Die Wahl des Handlungsortes Ohio, wo Stürme über weites Land fegen können und man inmitten endloser weiter Ebenen sein kleines Haus in der Prärie stehen hat, ist hervorragend, wie auch die Detailnähe, dass Curtis’ Ausgaben und Schulden immer als exakte Dollarbeträge genannt werden, um die Umgebung um den Protagonisten herum möglichst fest in der Realität zu verankern, damit die eingebauten CGI-Effekte auch für den Zuschauer in einer glaubwürdigen Umgebung als plötzliches surreales Element eintreten. Einzig etwas Straffung hätte dem Film gut getan, denn die Szenen entwickeln sich manchmal in einem wahren Schneckentempo, eine Kürzung um 15-20 Minuten hätte den Zuschauer weniger ermüdet und doch den gleichen Effekt wie diese Fassung haben können.

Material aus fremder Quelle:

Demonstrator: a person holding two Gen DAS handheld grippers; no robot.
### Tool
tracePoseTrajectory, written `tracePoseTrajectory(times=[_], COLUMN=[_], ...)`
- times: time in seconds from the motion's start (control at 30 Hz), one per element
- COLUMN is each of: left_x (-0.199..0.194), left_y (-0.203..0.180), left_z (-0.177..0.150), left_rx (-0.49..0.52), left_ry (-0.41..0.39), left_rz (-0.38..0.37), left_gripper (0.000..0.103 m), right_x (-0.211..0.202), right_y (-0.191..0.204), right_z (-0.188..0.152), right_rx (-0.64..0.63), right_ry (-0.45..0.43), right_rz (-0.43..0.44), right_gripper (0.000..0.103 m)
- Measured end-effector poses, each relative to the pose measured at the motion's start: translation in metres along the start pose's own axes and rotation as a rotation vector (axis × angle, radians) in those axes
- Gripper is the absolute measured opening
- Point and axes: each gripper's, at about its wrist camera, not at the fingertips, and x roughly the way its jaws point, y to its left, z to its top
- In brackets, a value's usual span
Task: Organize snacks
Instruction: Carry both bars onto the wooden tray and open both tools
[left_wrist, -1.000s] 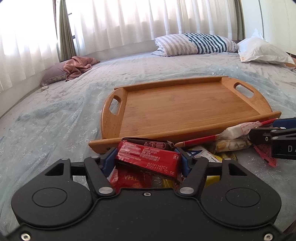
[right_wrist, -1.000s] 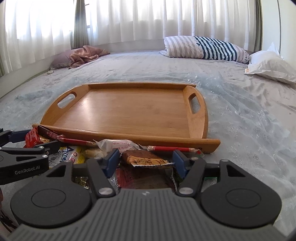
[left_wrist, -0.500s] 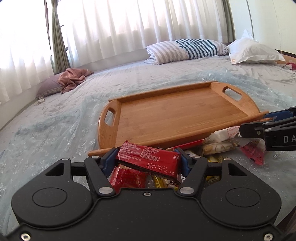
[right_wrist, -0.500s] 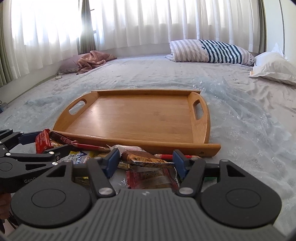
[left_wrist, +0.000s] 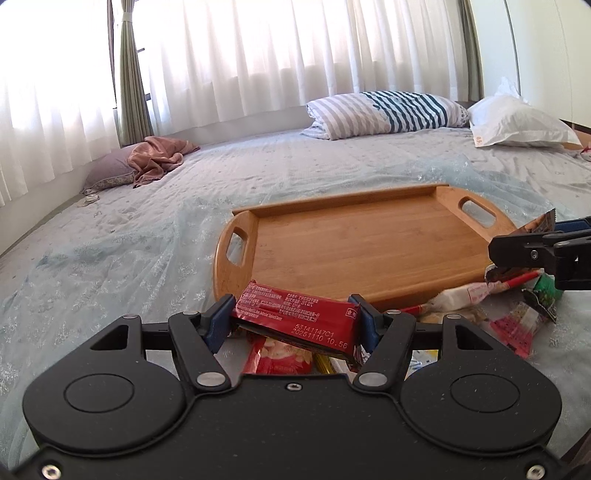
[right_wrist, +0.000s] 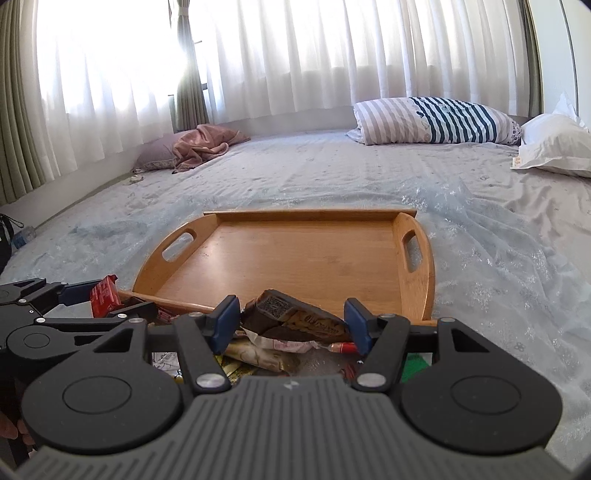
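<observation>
left tongs (left_wrist: 293, 325) clamp red snack bar (left_wrist: 295, 317); right tongs (right_wrist: 291, 325) clamp brown snack (right_wrist: 295, 317).

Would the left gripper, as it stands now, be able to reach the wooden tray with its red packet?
Probably yes: the left gripper holds the red packet just short of the tray, whose near rim looks unobstructed.

a home bedroom, shown by a wide bed (left_wrist: 295, 173) covered in a pale blue patterned sheet that fills most of both views. a striped pillow (left_wrist: 388, 114) and a white pillow (left_wrist: 521, 123) lie at its far side, and a pink blanket (right_wrist: 207, 146) is crumpled on a purple cushion (right_wrist: 157, 153) near the window. sheer white curtains (right_wrist: 295, 59) with green drapes (left_wrist: 133, 77) let in bright daylight.
</observation>
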Motion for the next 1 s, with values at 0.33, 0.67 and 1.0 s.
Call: tracePoseTrajectory(times=[0.33, 0.67, 1.0], left_x=[0.01, 0.041, 0.086], left_y=[0.007, 0.01, 0.009], left_z=[0.015, 0.026, 0.032], left_rx=[-0.01, -0.005, -0.006], left_ry=[-0.04, -0.028, 0.021], left_rz=[0.014, 0.014, 0.015], left_gripper=[0.064, 0.064, 0.064], right_x=[0.017, 0.042, 0.068], right_y=[0.004, -0.007, -0.028], right_z=[0.016, 0.019, 0.017], right_rx=[-0.027, -0.024, -0.02], right_ry=[-0.043, -0.028, 0.005], right_rz=[-0.005, -0.071, -0.152], right_gripper=[0.065, 0.065, 0.065])
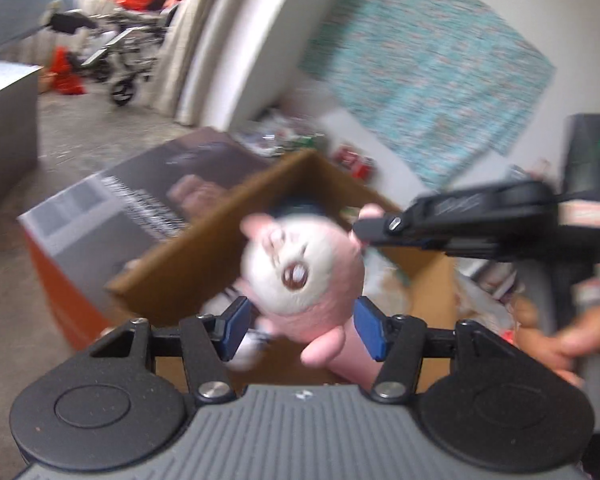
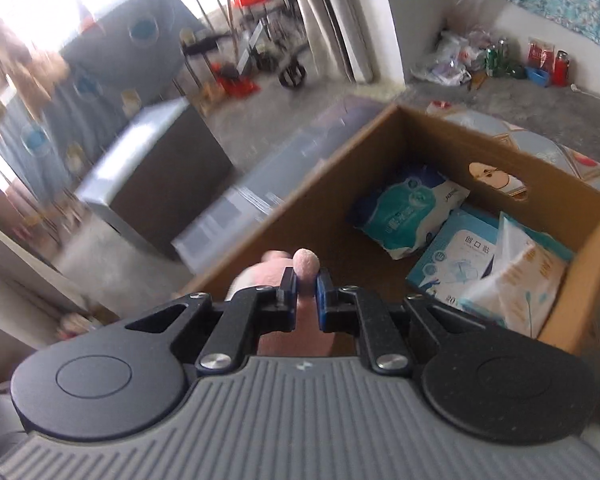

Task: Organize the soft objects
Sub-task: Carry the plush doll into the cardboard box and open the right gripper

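The pink and white plush toy with a round face and thin soft limbs (image 1: 300, 268) hangs in the air just above the open brown cardboard box (image 2: 312, 208), pinched by one thin pink limb in the right tool (image 2: 306, 292), whose blue pads are closed down narrow on that limb, with its rounded end poking out past them. The left tool (image 1: 300, 328) stands about half wide, its blue pads either side of the toy's lower body; I cannot tell whether they touch it, and they do not seem to press it. The main risk, as I judge it, is that a grip on so little soft fabric slips while the toy swings, so it drops outside the box or catches on the near wall. Letting go too early, before the body is over the opening, would do the same. The half-wide left tool could snag a dangling limb and pull it free of the right one. Inside the box lie a teal and white soft pack of wipes (image 2: 408, 208), a blue and white flat packet (image 2: 452, 264) and a white tissue pack (image 2: 516, 280), so the toy may land on top and roll; the box stands on the grey floor (image 2: 260, 120)
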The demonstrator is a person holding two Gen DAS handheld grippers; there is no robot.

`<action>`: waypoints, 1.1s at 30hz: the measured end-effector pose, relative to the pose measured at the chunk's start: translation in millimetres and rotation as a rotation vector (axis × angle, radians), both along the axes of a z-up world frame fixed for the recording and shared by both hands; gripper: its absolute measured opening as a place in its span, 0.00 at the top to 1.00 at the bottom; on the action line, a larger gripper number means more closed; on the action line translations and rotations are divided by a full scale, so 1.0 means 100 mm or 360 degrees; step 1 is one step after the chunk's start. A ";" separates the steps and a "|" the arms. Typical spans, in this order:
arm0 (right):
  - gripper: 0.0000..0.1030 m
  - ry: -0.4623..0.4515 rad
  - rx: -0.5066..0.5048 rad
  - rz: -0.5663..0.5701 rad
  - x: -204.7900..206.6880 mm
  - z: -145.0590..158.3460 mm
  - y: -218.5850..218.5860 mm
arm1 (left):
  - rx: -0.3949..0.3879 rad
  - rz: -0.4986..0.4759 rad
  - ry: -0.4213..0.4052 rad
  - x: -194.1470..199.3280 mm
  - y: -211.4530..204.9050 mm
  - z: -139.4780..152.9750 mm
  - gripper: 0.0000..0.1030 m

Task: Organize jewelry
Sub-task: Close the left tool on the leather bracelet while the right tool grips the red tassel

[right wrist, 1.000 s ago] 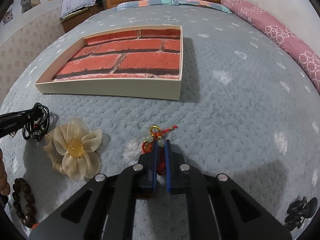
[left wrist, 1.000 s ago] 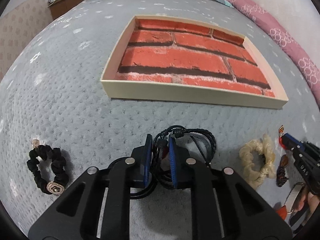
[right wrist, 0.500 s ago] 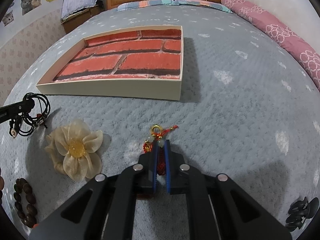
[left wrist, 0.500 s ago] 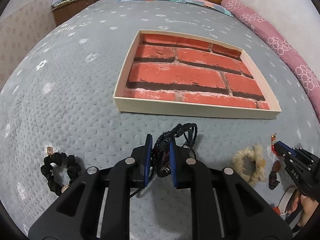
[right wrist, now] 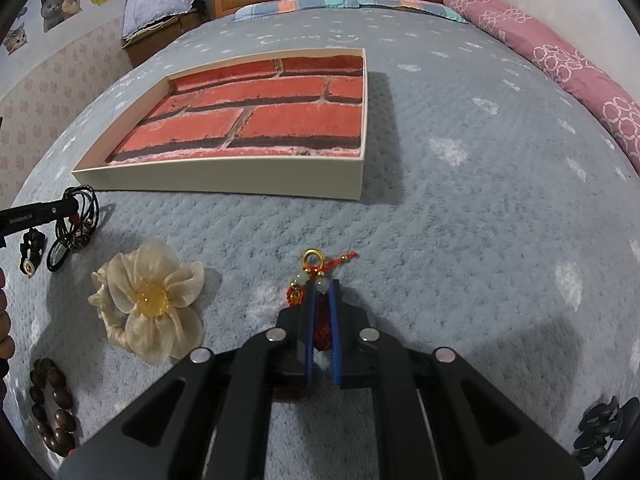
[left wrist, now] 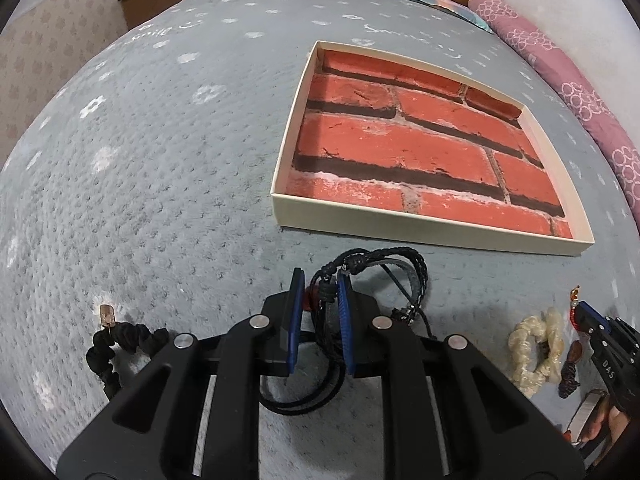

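Nubby grey bedspread point(right wrist: 460, 216) carries a cream tray point(left wrist: 420, 228) with brick-print floor. Just before it, left gripper point(left wrist: 318, 312) pinches braided black cords point(left wrist: 400, 268); right gripper point(right wrist: 322, 308) clamps a red knotted charm point(right wrist: 322, 320).

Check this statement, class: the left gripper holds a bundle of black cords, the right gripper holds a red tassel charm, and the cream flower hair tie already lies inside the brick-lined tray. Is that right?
Not quite. The flower hair tie lies on the grey bedspread, outside the tray, as the right wrist view shows. The rest stands: the left gripper grips the black cords, and the right gripper grips the red tassel charm.
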State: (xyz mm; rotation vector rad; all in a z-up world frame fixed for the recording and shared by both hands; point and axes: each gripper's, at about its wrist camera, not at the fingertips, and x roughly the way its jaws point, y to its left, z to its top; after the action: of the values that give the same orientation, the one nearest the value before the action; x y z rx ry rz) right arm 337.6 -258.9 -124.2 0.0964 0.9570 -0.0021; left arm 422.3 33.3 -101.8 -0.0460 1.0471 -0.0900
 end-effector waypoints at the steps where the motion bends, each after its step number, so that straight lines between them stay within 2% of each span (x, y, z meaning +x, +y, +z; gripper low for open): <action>1: 0.94 0.0000 0.0000 0.0000 0.00 0.00 0.00 | -0.0003 -0.0001 0.0001 0.00 0.00 -0.01 0.85; 6: 0.94 -0.0003 0.0000 0.0002 0.00 0.00 0.00 | -0.0037 0.0002 -0.0024 -0.02 0.00 0.03 0.86; 7: 0.94 -0.0006 0.0000 0.0001 0.00 0.00 0.00 | -0.0051 -0.0005 -0.0040 -0.04 -0.01 0.06 0.90; 15: 0.94 -0.0082 -0.0040 0.0025 -0.04 0.09 0.06 | -0.0069 -0.0087 -0.0129 -0.19 -0.12 0.32 0.90; 26: 0.94 -0.0237 -0.0067 0.0005 0.15 0.58 0.04 | -0.0082 -0.0125 -0.0256 -0.15 -0.30 0.71 0.90; 33: 0.94 -0.0278 -0.0074 0.0012 0.47 0.77 0.04 | -0.0081 -0.0122 -0.0257 0.11 -0.40 0.74 0.90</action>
State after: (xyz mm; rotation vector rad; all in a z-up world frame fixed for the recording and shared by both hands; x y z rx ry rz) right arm 384.7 -255.1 -47.2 0.0492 0.7820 -0.0089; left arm 433.2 -6.8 -28.0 -0.0443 0.8854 -0.1869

Trotz kleiner filmischer Längen im Werk gewann Nichols 2011 verdient für diese Variation der echten, gefühlten oder sogar komplett eingebildeten Bedrohung der amerikanischen Gesellschaft zu Beginn des 21. Jahrhunderts den „Preis der Hamburger Filmkritik“ auf dem Filmfest Hamburg, der an Filme geht, die sich durch einen originellen Blick auf die Gegenwart auszeichnen. Davor hatte er für „Take Shelter“ schon in Cannes den „Critics Week Grand Prize“ und den SACD-Preis für das beste Drehbuch verliehen bekommen für seine erst zweite Regiearbeit. Man darf somit in den folgenden Jahren noch weitaus Größeres von Jeff Nichols erwarten.